Une variante de la magie de l'esprit est la magie des ancêtres. Elle permet de communiquer et d'obtenir leur bénédiction. Les ancêtres peuvent être aussi acariâtres que des varua ou des 'oromatua. La famille doit déterrer régulièrement les os de l'ancêtre, les oindre et les parfumer, pour qu’il soit favorable.
Les prières
Les prières, les 'upu, sont des déclamations à accomplir pour toute une série d'activités de la vie afin d'obtenir la bénédiction des dieux et des esprits.
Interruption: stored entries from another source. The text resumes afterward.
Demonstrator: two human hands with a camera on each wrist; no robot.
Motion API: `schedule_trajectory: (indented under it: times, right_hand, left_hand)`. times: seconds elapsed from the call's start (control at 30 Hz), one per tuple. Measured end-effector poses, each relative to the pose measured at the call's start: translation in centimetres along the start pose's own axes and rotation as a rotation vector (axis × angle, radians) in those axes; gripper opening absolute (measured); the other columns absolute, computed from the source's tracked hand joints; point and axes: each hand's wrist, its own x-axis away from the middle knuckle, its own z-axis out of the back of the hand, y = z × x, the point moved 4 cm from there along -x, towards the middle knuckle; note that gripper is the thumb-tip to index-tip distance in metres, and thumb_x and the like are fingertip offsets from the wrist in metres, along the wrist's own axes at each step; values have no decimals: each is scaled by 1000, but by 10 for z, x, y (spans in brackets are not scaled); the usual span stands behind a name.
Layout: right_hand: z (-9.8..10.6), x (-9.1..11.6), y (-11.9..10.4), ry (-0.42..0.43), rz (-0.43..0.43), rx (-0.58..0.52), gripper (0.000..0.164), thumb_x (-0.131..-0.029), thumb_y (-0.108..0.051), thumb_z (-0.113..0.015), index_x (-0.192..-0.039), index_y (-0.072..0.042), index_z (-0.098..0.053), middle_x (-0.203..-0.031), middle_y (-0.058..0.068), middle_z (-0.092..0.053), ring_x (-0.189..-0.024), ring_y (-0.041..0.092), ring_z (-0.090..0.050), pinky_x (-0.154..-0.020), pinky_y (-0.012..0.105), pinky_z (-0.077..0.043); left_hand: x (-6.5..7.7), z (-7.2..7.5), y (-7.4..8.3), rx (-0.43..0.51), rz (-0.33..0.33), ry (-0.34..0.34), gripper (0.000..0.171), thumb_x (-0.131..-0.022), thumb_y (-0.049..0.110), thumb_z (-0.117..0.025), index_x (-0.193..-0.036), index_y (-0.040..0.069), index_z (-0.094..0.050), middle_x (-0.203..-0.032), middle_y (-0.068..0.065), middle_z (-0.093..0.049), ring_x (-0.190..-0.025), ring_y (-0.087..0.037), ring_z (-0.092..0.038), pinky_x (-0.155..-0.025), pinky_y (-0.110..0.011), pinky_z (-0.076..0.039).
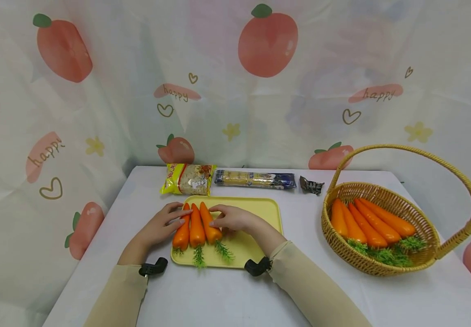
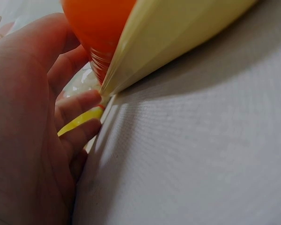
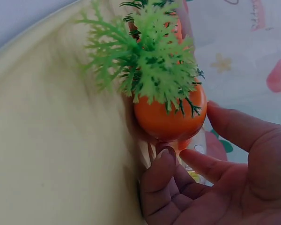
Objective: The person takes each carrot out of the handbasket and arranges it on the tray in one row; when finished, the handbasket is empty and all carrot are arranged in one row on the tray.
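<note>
Three orange carrots with green tops lie side by side on a yellow tray (image 1: 241,252), tips pointing away from me. With loosely bent fingers, my left hand (image 1: 162,225) touches the left carrot (image 1: 181,236) along its outer side. In the left wrist view some of its fingertips are by the tray's edge. Between the hands is the middle carrot (image 1: 197,230). My right hand (image 1: 235,218) holds the right carrot (image 1: 212,230), thumb on top and fingers at its side. Feathery green leaves (image 3: 147,54) cover part of that carrot in the right wrist view.
A wicker basket (image 1: 329,227) with a tall handle stands at the right, holding several carrots. Along the table's back edge lie a yellow-and-clear food bag (image 1: 190,179), a long blue-ended packet (image 1: 256,179) and a small dark wrapper (image 1: 311,185). A printed cloth hangs behind.
</note>
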Motion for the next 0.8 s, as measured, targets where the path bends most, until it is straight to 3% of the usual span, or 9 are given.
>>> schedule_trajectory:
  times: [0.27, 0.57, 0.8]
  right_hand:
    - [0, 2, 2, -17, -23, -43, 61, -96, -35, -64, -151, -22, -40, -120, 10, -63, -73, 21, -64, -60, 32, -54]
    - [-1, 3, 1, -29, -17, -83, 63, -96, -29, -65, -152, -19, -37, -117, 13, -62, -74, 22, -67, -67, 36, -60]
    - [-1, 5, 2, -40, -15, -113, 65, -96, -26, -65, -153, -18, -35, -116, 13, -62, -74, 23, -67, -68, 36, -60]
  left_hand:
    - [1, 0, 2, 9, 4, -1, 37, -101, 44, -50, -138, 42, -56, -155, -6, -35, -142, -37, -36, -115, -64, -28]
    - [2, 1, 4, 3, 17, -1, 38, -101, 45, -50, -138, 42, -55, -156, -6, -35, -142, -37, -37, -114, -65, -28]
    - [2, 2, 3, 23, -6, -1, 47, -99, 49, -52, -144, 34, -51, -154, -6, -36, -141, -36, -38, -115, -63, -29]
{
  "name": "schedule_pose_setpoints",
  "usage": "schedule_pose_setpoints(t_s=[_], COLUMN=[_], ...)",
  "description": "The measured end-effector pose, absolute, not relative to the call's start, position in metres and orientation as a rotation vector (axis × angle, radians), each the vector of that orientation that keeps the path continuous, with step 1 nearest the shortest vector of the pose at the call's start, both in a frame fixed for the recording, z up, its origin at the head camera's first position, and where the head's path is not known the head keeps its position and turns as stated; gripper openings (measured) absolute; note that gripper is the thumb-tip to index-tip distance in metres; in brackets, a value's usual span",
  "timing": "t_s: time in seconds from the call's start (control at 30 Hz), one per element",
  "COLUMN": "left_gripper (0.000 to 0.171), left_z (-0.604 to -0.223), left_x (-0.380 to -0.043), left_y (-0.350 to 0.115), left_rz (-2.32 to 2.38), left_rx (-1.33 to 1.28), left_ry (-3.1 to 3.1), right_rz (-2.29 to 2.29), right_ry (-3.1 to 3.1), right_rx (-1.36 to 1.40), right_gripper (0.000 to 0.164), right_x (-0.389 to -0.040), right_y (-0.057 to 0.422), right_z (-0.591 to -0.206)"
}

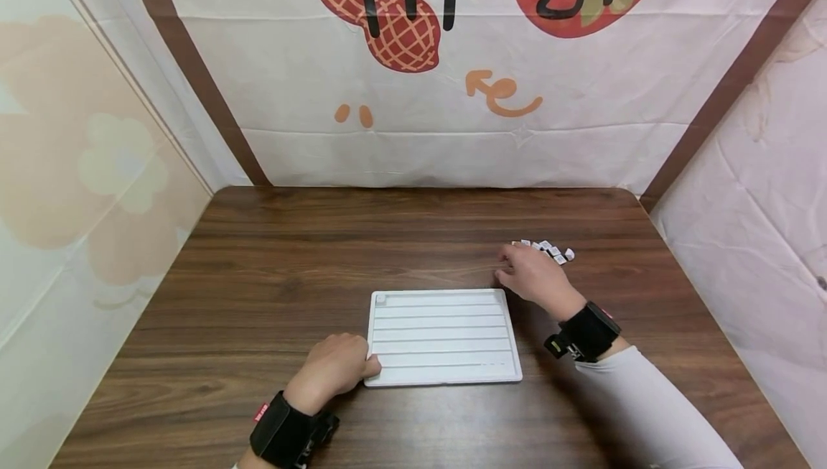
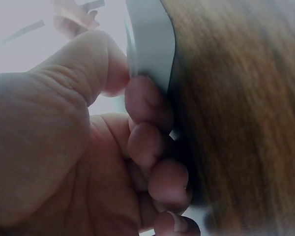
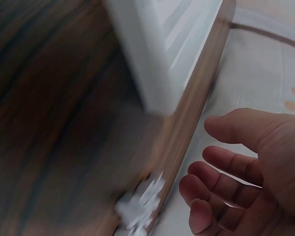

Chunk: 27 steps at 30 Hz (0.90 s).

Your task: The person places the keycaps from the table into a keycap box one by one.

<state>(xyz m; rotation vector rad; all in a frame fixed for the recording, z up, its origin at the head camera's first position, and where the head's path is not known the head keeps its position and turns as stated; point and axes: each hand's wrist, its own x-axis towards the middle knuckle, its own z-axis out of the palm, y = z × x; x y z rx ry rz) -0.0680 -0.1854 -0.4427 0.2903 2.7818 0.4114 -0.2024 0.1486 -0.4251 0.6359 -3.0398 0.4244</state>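
Note:
A white ridged board (image 1: 446, 340) lies on the table, crossed by several horizontal grooves. In its far left corner sits one small white tile (image 1: 381, 300). My left hand (image 1: 337, 365) grips the board's near left edge, the thumb on top and the curled fingers (image 2: 146, 101) against the side. Beyond the board's far right corner hovers my right hand (image 1: 536, 279), its fingers loosely bent with nothing between them in the right wrist view. Several small white tiles (image 1: 549, 248) lie just past this hand, which partly hides them; they are blurred in the right wrist view.
The dark wood table (image 1: 291, 261) stretches around the board. A printed white cloth (image 1: 426, 153) hangs along its far edge, with more hangings at the left and right sides. Black bands (image 1: 591, 331) with cameras circle both wrists.

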Motion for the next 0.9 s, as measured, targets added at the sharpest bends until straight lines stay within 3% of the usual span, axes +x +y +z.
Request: schedule_pose_setpoints(t_s=[0.3,0.6,0.9], left_gripper=[0.038,0.038,0.039], left_z=[-0.441,-0.442,-0.442], left_x=[-0.067,-0.067,-0.066], left_y=[-0.186,-0.187,-0.187], left_rz=[0.403,0.403,0.403], left_rx=[0.296,0.303,0.292], left_ry=[2.785,2.792,2.785], right_rz=[0.361,0.393,0.435], right_ry=[-3.022,-3.001,-2.957], right_rx=[0.544,0.574,0.652], right_gripper=[0.022,0.008,0.011], right_x=[-0.201,-0.205,-0.208], right_y=[0.181,0.191,0.192], right_z=[-0.436,-0.447,-0.452])
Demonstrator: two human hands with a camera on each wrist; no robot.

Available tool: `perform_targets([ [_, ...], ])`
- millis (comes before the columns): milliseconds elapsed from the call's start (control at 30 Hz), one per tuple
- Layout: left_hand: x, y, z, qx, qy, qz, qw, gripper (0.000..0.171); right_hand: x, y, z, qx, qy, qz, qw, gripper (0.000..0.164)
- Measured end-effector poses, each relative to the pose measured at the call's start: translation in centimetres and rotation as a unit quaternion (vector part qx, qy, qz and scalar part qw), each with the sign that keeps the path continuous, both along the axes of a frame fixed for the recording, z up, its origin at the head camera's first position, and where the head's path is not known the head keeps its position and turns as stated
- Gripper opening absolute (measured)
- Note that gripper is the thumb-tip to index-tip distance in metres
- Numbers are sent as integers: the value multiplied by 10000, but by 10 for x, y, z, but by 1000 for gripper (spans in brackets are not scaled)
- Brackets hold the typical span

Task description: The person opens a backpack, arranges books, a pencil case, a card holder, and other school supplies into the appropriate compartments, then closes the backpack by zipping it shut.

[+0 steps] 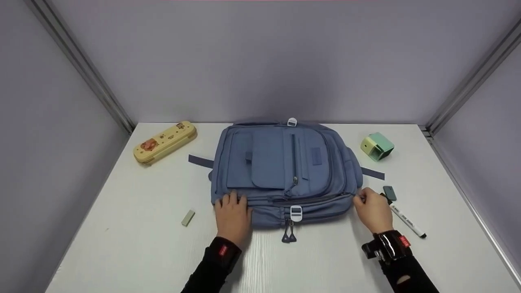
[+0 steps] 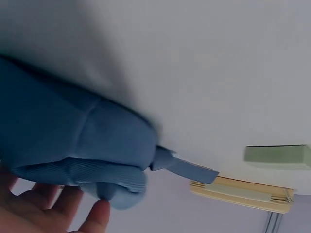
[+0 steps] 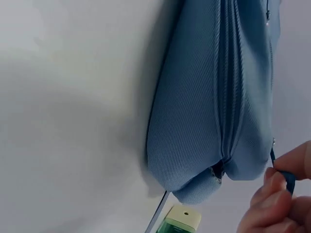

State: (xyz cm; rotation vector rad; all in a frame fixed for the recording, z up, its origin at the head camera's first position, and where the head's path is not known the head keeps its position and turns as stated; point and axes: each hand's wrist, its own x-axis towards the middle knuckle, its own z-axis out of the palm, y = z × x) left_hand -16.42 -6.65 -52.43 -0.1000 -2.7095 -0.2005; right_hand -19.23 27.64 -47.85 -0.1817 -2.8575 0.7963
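Nearest are 2 dark zip tags [image 1: 289, 236], hanging off the bag's near side onto the desk [image 1: 317, 264].

Then come 2 hands. The left hand [image 1: 232, 217] lies on the bag's near left corner, fingers loosely bent and spread, not squeezing; maybe it is there so the bag won't slide. The right hand [image 1: 373, 211] is curled up at the near right corner. Its thumb and finger pinch 1 little blue zip loop [image 3: 290, 182], likely because the loop is easier to grip than the tiny metal slider. I can't tell which zip it is on.

Out past the left hand sits 1 pale green block [image 1: 188, 218]. By the right hand lie 1 white marker [image 1: 406, 218] and, just beside its far end, 1 dark green block [image 1: 389, 193].

In the middle is 1 blue backpack [image 1: 268, 158], flat with its pocket side up, so the zips are easy to reach. I see 2 white buckles [image 1: 296, 213] and 2 strap ends [image 1: 199, 160], 1 poking out each side.

Farther back are 1 green and yellow sharpener [image 1: 377, 146] on the right and 1 yellow pencil case [image 1: 165, 142] on the left.
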Motion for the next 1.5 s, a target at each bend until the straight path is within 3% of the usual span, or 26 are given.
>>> perform_targets([
  [100,1,33,15,173,-171,-198,9995,27,3,-3,0,-193,-70,32,9998,11],
  [200,3,79,25,243,-287,-758,9964,27,6,-4,0,-360,-43,17,9993,12],
  [333,2,129,22,78,-283,-1317,9909,31,7,-9,0,-648,-13,-85,9979,14],
  [500,-9,157,10,-125,-693,-1159,9908,42,7,-14,-1,-976,-193,-125,9950,14],
  [567,-13,159,7,-176,-737,-1096,9911,40,6,-16,-2,-1395,-423,-167,9892,17],
  [600,-15,159,6,-197,-716,-1108,9911,39,5,-16,-2,-1765,-576,-191,9824,19],
  [667,-17,160,4,-212,-595,-1170,9911,37,3,-15,-2,-2653,-939,-281,9592,23],
  [800,-21,159,-2,-250,-449,-1291,9903,32,1,-12,0,-4241,-1659,-496,8889,29],
  [933,-24,158,-5,-108,-462,-1334,9899,21,1,-7,2,-5113,-2151,-348,8313,30],
  [1133,-25,152,-6,35,-403,-1421,9890,20,0,0,3,-6136,-2430,-9,7513,31],
  [1267,-23,147,-7,59,-469,-1490,9877,21,-1,3,4,-6436,-2549,93,7216,33],
  [1500,-20,134,-9,132,-317,-1709,9847,22,0,6,7,-6612,-2320,-188,7132,35],
])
Ces prières ont un texte précis ; se tromper, faire un lapsus, écorcher un mot peut avoir des conséquences très néfastes. Il existe des prières pour tout : la pêche, l'agriculture, la construction d'une maison, d'un bateau, pour se prémunir des esprits mauvais, pour la guerre, pour l'absorption du 'ava, pour le heiva, pour la réussite au combat de coq...
Les incantations
La parole est sacrée, la parole est puissante. Elle sert pour séduire les femmes, pour ridiculiser, pour se vanter, pour faire croire le plus incroyable bobard, mais aussi elle peut déclencher des forces incommensurables. Il existe donc toutes sortes d'incantations qui permettent d'obtenir des effets variés. Elles sont généralement des secrets familiaux jalousement gardés.
La magie divine
La magie divine est pratiquée par les tahu'a pure, elle permet l'intervention directe des dieux et dans une moindre mesure par tous ceux qui ont un rôle religieux : ‘arioi, artisans, orou ou opu-nui .
Les effets des sorts divins sont différents selon la situation. Si le tahu'a pure effectue son sort en présence du dieu sur le marae, les effets sont dévastateurs, mais s'il le fait sans convoquer le dieu ou à l'extérieur du marae, les effets sont moindres.
Un sort terrible est pratiqué sur le champ de bataille. Il nécessite de s’emparer de la première victime de la bataille, de lui faire subir un ficelage spécial, le 'aha-tu, et de lui lancer une malédiction qui condamnera à la stérilité toute sa famille.